Question: Jason conducts a bottom-up analysis on the three high yield funds. Jason finds the selection and allocation effects for each segment based on a Bloomberg
Jason conducts a bottom-up analysis on the three high yield funds. Jason finds the selection and allocation effects for each segment based on a Bloomberg US High Yield Index. [Note: Ltd. means Limited, Mod. means Moderate, Ext. means Extended, Dur. means Effective Duration, Select means Selection Effect, Alloc means Allocation Effect]
| Ltd Dur - Select | Ltd. Dur. - Alloc | Mod. Dur. Select | Mod. Dur. Alloc | Ext.

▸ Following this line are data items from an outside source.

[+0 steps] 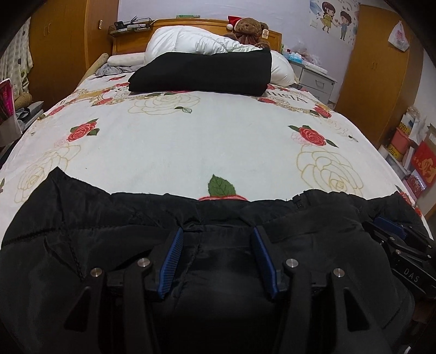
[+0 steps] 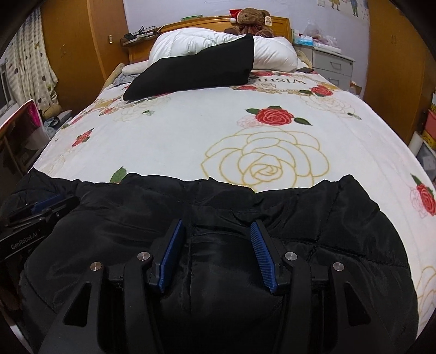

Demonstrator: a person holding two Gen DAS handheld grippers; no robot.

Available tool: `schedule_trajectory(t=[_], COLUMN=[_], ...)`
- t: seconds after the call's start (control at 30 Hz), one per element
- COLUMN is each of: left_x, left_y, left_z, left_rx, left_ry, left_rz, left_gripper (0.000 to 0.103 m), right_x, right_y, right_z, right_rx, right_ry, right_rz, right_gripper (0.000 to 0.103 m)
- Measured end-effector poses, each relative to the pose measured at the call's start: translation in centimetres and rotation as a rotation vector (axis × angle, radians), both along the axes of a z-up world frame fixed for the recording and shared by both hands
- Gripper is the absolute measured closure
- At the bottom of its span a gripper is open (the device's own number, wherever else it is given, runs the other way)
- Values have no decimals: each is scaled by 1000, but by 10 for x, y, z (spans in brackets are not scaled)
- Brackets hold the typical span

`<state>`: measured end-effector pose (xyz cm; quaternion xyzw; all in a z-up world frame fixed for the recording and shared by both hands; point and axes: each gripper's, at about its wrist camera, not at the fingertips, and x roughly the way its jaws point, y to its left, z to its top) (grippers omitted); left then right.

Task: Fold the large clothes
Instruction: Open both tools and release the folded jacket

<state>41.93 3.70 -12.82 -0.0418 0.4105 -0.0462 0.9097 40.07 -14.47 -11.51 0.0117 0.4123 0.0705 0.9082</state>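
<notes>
Rose-print bedspread (image 1: 169,141), shiny black quilted jacket (image 1: 81,231) bunched at near edge, both hand-held grippers (image 1: 216,234) (image 2: 216,227) parted, gripping nothing.

Both cameras ride just behind their tongs, tilted down along them and facing up the bed (image 1: 218,130) toward the headboard (image 2: 275,21). The left tongs (image 1: 218,231) and right tongs (image 2: 218,226) sit close above the black jacket (image 1: 81,239). Each view catches the other's tongs at its edge.
</notes>
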Motion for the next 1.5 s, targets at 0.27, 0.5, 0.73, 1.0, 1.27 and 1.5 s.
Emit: schedule_trajectory(t=[0.27, 0.5, 0.73, 1.0, 1.27, 1.5], left_x=[3, 7, -9, -10, -4, -43], left_y=[-3, -4, 14, 87, 81, 101], left_z=[-3, -4, 48, 16, 2, 51], left_rx=[17, 24, 20, 91, 116, 79], left_ry=[2, 10, 20, 39, 20, -26], left_rz=[5, 5, -18, 98, 124, 117], left_gripper=[47, 47, 48, 45, 45, 46], right_x=[1, 3, -31, -25, -4, -48], right_y=[0, 0, -23, -79, -76, -79], right_z=[-5, -6, 55, 14, 1, 60], right_rx=[-4, 2, 17, 31, -5, 3], right_ry=[1, 9, -51, 8, 52, -28], right_rz=[-7, -11, -5, -131, -145, -106], right_gripper=[52, 52, 52, 52, 52, 53])
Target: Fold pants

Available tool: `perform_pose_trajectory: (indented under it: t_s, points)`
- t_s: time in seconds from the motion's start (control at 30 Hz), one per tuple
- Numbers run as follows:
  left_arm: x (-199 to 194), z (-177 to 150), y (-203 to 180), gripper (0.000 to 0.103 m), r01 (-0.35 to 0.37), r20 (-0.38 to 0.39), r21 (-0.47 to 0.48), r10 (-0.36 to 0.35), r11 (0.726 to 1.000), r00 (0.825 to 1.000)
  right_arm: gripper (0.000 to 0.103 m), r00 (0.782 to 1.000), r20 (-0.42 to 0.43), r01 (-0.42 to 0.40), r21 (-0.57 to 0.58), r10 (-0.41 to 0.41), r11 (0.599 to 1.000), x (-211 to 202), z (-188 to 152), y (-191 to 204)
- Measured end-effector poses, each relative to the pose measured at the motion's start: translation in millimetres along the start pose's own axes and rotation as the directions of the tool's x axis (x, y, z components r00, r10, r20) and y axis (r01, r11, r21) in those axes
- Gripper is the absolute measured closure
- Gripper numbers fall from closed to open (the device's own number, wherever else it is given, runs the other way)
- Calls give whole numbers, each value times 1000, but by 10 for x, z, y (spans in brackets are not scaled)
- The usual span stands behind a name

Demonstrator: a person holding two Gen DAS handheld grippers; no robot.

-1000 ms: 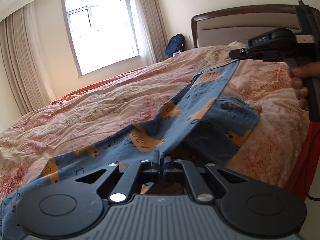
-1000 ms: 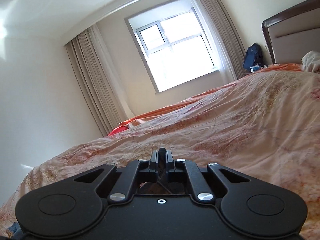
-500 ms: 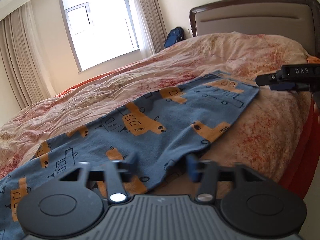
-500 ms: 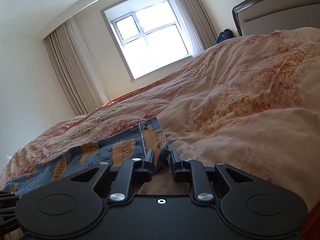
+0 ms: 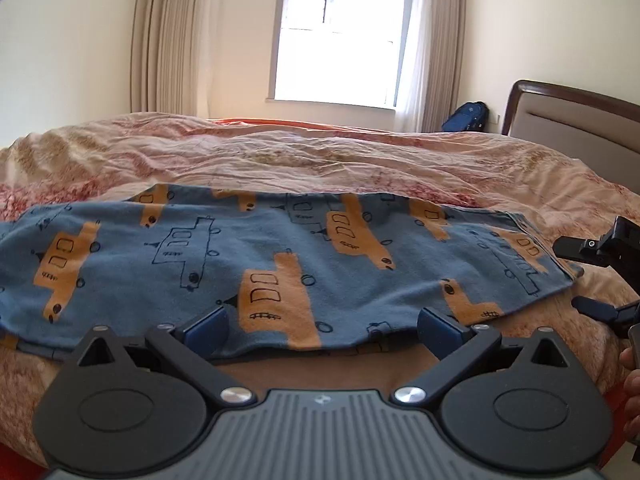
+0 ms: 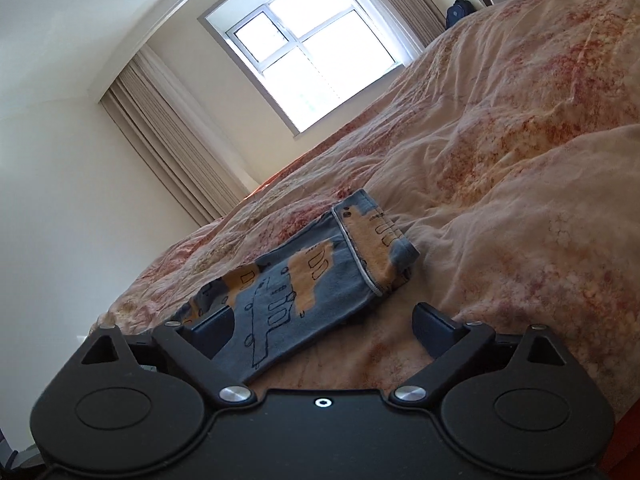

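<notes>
Blue pants (image 5: 256, 264) printed with orange vehicles lie flat across the bed, folded lengthwise, one end at the right. My left gripper (image 5: 324, 326) is open at their near edge; the cloth lies loose between its blue pads (image 5: 208, 326), not pinched. In the left wrist view my right gripper (image 5: 580, 276) stands at the pants' right end, jaws wide. In the right wrist view that end of the pants (image 6: 320, 272) lies on the quilt. My right gripper (image 6: 324, 324) has its jaws opening, the cloth resting between them, free of the pads.
The pink floral quilt (image 5: 360, 160) covers the whole bed. A padded headboard (image 5: 580, 124) stands at the right, a blue backpack (image 5: 466, 116) beside it. Window and curtains are behind. A person's fingers (image 5: 632, 384) show at the right edge. The red sheet edge hangs at the front.
Both grippers let go of the pants: a second ago each was shut on cloth held up, now both stand wide and the pants lie flat on the quilt. Both views rolled.
</notes>
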State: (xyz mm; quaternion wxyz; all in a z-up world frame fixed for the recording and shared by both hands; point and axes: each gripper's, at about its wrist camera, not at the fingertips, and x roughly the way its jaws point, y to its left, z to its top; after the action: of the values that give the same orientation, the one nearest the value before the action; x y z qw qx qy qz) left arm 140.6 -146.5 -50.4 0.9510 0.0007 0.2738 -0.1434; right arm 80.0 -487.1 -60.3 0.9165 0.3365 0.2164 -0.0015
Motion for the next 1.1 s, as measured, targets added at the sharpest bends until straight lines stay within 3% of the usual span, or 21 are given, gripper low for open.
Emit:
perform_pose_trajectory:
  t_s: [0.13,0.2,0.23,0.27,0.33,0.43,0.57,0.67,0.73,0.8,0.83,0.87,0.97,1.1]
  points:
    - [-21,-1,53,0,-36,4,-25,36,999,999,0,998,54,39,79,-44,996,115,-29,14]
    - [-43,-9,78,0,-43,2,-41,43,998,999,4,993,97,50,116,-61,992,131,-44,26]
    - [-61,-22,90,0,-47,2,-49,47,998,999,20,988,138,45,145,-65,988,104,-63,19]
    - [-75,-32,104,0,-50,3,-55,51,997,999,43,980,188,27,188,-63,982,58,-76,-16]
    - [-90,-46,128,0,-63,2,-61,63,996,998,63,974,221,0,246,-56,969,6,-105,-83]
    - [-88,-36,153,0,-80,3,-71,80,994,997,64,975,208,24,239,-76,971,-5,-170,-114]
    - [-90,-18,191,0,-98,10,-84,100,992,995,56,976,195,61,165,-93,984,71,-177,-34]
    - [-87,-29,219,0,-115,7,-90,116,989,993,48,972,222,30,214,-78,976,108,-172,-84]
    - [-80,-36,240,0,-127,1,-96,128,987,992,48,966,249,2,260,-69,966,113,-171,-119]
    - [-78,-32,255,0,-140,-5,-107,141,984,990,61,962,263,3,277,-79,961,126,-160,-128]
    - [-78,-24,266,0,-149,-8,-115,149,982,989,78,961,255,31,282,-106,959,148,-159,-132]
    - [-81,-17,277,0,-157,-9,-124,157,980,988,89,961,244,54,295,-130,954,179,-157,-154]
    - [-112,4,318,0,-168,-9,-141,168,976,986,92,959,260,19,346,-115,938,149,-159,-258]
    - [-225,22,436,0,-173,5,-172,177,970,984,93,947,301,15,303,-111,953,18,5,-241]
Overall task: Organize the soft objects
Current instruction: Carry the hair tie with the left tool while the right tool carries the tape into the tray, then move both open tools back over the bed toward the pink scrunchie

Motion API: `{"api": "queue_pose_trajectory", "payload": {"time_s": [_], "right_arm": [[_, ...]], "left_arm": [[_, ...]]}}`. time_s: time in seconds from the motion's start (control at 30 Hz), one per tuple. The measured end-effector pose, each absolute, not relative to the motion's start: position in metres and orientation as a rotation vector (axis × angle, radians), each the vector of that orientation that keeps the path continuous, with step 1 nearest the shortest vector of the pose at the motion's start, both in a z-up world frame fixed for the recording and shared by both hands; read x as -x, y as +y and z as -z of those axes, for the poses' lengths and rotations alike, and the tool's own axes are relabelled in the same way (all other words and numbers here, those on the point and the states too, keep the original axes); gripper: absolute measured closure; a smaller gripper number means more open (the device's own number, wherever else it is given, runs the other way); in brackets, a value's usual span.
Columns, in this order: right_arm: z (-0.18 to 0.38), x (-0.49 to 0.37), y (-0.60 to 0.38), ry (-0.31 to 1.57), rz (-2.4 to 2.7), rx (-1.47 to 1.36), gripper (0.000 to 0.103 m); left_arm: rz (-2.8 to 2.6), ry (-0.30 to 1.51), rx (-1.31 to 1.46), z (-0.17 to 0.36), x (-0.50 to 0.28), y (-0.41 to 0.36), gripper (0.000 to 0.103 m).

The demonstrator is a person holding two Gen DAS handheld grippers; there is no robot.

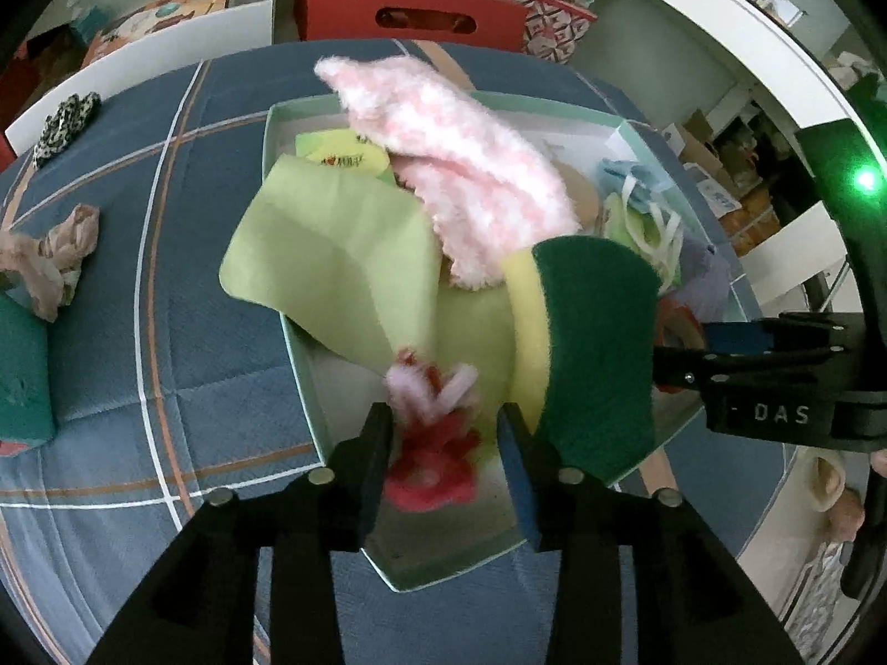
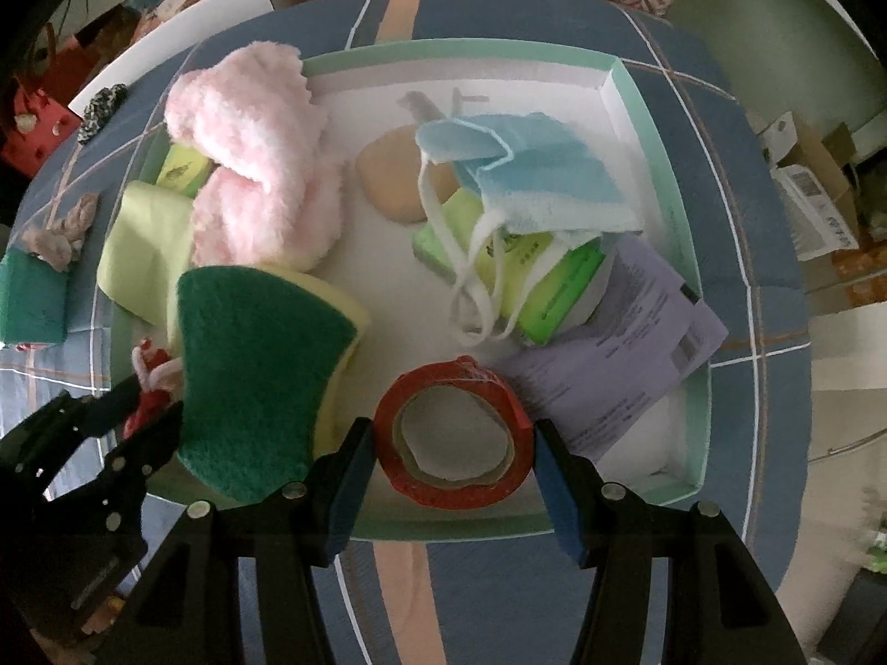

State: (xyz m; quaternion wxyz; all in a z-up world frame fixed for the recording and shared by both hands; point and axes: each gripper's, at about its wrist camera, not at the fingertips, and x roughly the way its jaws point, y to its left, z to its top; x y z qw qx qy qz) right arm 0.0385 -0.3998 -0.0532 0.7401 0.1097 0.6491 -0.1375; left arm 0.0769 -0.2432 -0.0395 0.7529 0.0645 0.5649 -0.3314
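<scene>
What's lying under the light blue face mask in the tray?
Under the light blue face mask sit green tissue packets, its white ear loops draped over them, beside a lilac printed paper sheet. Anything beneath the packets is covered.
</scene>
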Motion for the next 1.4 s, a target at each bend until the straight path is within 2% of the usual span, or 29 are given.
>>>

Dur. - Select | Ext. Dur. - Alloc | |
| Fund 1 | 0.25% | -0.01% | 0.14% | -0.02% | 0.51% | 0.01% |
| Fund 2 | 0.11% | -0.13% | -0.41% | 0.24% | 0.04% | -0.09% |
| Fund 3 | -0.31% | 0.07% | -0.28% | 0.09% | -0.06% | 0.013% |
(i) Rank the funds in terms of their performance against the benchmark
(ii) Explain how would a fund manager select one high yield bonds with high duration to generate higher returns than other high yield bonds with similar duration available in the market?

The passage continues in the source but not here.